The corporation is safe (provided that you have followed all the legal and accounting procedures called for in law). Your shares in the corporation can be seized, and the corporation liquidated, since you are a controlling shareholder. Had you thought of asset protection before, you, on the advice of a skilled business attorney, would have set up a LLC in a state that makes "charging orders" the only creditor remedies. Then you would have been given time to build your business and pay your creditors out of payments that would otherwise have gone to you as profits.
2. How do I turn off collection without bankruptcy. Is there a way?

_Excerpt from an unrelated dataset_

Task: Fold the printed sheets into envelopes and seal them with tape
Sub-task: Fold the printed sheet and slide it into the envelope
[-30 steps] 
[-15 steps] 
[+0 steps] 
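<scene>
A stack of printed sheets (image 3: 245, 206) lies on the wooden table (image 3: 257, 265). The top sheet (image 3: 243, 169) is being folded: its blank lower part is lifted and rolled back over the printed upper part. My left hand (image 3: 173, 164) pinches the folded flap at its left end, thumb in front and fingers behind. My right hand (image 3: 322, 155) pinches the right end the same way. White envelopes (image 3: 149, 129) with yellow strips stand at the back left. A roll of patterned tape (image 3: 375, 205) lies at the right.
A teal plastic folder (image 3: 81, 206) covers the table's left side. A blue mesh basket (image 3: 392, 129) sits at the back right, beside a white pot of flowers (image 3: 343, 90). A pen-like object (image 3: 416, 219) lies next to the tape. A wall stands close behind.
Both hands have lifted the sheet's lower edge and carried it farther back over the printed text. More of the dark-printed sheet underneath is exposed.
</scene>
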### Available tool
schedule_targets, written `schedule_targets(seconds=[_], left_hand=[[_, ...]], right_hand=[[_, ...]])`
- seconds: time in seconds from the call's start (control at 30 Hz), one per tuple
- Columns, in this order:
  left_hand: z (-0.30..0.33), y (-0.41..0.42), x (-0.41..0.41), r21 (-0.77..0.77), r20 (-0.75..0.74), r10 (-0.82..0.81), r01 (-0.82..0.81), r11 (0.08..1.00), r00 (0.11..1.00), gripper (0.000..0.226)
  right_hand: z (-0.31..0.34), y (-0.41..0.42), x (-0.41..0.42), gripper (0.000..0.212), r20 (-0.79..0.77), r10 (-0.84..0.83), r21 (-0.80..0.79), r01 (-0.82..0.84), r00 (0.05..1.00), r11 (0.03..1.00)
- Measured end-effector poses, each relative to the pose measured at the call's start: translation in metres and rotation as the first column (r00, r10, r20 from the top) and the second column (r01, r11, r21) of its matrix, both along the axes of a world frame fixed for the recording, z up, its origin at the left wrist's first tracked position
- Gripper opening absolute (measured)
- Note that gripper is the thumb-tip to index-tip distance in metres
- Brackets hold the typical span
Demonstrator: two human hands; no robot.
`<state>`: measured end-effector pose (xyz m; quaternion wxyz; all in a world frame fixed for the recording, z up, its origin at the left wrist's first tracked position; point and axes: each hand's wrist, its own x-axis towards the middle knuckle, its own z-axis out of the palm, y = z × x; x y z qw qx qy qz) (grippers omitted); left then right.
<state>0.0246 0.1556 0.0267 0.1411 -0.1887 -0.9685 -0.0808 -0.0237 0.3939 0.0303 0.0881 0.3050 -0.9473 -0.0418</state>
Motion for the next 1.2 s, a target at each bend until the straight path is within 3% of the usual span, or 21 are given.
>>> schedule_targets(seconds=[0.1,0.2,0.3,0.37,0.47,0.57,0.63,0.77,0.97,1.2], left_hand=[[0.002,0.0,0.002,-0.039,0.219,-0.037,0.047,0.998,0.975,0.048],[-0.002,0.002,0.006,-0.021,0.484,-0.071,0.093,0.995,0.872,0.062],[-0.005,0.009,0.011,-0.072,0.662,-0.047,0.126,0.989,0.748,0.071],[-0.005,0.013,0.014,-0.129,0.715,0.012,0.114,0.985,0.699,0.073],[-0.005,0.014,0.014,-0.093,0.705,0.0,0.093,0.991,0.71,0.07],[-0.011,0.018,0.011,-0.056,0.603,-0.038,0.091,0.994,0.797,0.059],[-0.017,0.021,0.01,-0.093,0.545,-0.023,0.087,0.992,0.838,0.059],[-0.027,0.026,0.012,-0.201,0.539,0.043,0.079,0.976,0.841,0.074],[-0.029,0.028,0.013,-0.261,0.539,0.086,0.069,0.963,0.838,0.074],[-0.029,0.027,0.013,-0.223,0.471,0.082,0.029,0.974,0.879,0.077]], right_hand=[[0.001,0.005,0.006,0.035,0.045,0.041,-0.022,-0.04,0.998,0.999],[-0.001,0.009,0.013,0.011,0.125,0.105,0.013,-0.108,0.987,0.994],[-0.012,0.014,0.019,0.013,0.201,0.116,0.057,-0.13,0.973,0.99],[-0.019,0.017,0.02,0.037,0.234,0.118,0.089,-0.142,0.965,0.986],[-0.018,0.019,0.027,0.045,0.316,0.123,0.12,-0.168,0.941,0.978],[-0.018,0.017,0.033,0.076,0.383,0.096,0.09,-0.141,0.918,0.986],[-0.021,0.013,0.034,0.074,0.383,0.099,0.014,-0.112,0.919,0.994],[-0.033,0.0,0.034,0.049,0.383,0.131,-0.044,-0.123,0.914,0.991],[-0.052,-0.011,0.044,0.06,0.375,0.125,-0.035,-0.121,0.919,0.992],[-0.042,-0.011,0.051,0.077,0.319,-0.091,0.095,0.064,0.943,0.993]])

It may be that the value of the intellectual property is purely speculative. The corporation may have little, or no, or negative value now. If your creditor has not yet started proceedings to collect on the judgment, you might be able to sell the shares in the corporation (or have the corporation sell its assets) at auction (eBay for example) and turn over the proceeds to Citibank. If there is no fraud in the auction process, and certainly if it is an arms-length transaction to someone who is not an insider (although you may prefer that a family member or friend be the buyer, and so long as the auction is notorious and public (as eBay is) I do not think that makes a difference), Citibank cannot complain because you have gotten for them exactly what they would have gotten for themselves. That "skilled business attorney" you didn't contact when you set up the corporation (is it really a corporation and not a LLC?) can still help you now.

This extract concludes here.